The obvious question, it seems to me, is whether the alternative would be any better? I’m a foreigner, and my future is not in Ukraine, so I recognize I’m treading on dangerous ground. But my present is in Ukraine. I’m based in Odesa and travel throughout the South [of the country]. I know what it’s like to shelter from Shaheds [Iranian-made kamikaze drones used by Russia], to pass through military checkpoints, and to hear mortar shells whistling uncomfortably close.

Predicting the outcome of this conflict is a fool’s errand, especially if that fool hasn’t spent his life studying military history. Most unbiased observers believe there’s next to no chance of an outright Russian victory, especially now that the Americans and perhaps even the Europeans have woken up to Ukraine’s dire predicament.

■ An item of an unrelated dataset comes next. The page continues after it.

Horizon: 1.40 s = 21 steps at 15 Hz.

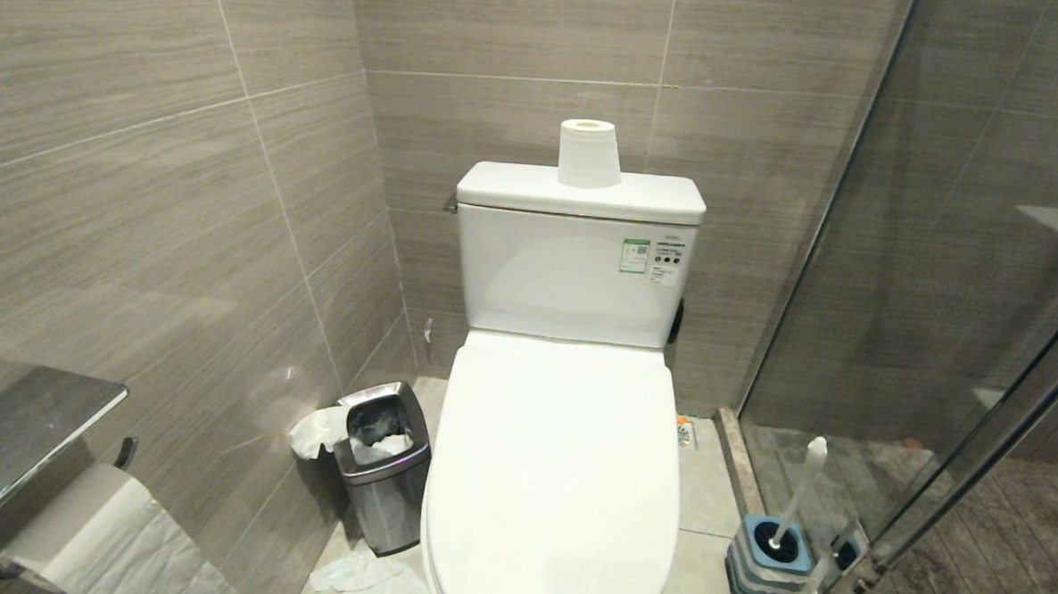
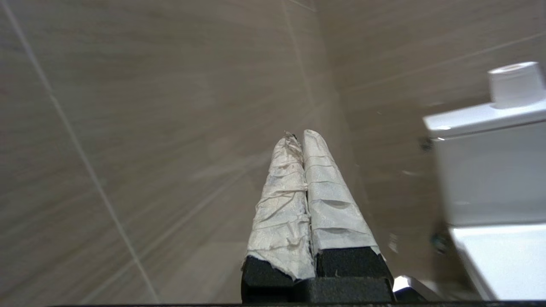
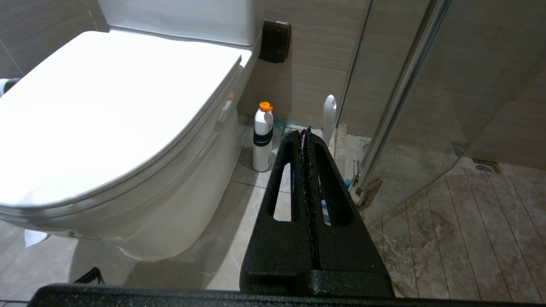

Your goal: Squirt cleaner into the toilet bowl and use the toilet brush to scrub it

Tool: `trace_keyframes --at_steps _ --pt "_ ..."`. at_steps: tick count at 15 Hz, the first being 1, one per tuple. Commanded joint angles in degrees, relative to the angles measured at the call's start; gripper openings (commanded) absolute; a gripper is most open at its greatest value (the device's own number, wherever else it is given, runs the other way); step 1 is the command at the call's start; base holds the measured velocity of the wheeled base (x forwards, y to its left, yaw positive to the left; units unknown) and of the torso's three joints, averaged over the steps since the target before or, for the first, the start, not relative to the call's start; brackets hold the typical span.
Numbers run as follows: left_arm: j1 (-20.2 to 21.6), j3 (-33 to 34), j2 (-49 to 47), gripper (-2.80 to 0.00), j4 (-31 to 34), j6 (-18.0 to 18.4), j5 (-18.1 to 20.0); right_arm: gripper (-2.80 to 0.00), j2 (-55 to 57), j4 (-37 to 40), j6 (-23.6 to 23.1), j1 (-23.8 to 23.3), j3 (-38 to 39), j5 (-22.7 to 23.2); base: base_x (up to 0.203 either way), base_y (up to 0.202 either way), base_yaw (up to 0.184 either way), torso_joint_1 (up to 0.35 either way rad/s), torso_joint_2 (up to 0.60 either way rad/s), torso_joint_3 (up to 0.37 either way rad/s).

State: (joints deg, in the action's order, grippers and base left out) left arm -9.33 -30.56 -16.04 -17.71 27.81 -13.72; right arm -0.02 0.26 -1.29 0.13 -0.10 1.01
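Observation:
The toilet (image 1: 558,459) stands in the middle with its white lid down, so the toilet bowl is hidden. Right of it on the floor, the toilet brush (image 1: 797,496) stands in its blue-topped holder (image 1: 772,553). A white bottle with an orange cap (image 3: 262,136) stands on the floor beside the toilet base; no cleaner liquid shows. My left gripper (image 2: 298,136), its fingers wrapped in white tape, is shut and empty, pointing at the tiled wall left of the tank (image 2: 490,170). My right gripper (image 3: 303,132) is shut and empty, low to the right of the toilet, aimed toward the brush handle (image 3: 329,113).
A steel waste bin (image 1: 383,465) with tissue stands left of the toilet, and more tissue (image 1: 365,575) lies on the floor. A paper roll (image 1: 589,152) sits on the tank. A paper holder shelf (image 1: 23,436) juts from the left wall. A glass shower door (image 1: 939,306) closes off the right.

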Motion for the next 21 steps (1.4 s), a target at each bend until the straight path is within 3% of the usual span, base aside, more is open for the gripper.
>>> trace_keyframes --at_steps 1,3,5,11,16,21 --pt "5.5 3.4 -0.1 -2.80 -3.6 1.0 0.8 -2.80 0.0 0.0 0.0 0.0 0.0 0.0 0.000 0.000 0.000 0.000 0.00 0.000" --pt "9.9 8.0 2.0 -2.80 -4.0 -0.5 4.1 -2.80 0.0 0.0 0.0 0.0 0.0 0.0 0.000 0.000 0.000 0.000 0.00 0.000" --pt "10.0 11.8 5.2 -2.80 -4.0 -0.6 7.5 -2.80 0.0 0.0 0.0 0.0 0.0 0.0 0.000 0.000 0.000 0.000 0.00 0.000" --pt "9.0 19.4 15.8 -2.80 -4.9 -0.3 8.1 -2.80 0.0 0.0 0.0 0.0 0.0 0.0 0.000 0.000 0.000 0.000 0.00 0.000" --pt "9.0 30.4 16.0 -2.80 -19.7 2.2 8.0 -2.80 0.0 0.0 0.0 0.0 0.0 0.0 0.000 0.000 0.000 0.000 0.00 0.000" --pt "8.9 30.6 16.0 -2.80 -10.8 1.9 8.3 -2.80 0.0 0.0 0.0 0.0 0.0 0.0 0.000 0.000 0.000 0.000 0.00 0.000"
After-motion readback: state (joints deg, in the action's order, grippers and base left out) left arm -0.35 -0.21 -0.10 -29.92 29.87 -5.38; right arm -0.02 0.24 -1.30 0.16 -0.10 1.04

However, it is likely, as even [Ukrainian Commander-in-Chief] General [Oleksandr] Syrskyi has suggested, that Russians will capture more land in the East and even the South. That means that more people, used to living in the sometimes messy and chaotic world of modern Ukraine, will have to adapt to the very different environment of Russky Mir [Russian World]. A twilight world of criminal impunity, rampant corruption, and arbitrary violence. A place where nihilism and isolation are the future.

So, to those Ukrainians and foreigners who mutter that this war is too exhausting, too tragic, too draining, I would say: consider the alternatives for yourselves and your countrymen. A bad war may still be better than a terrible peace.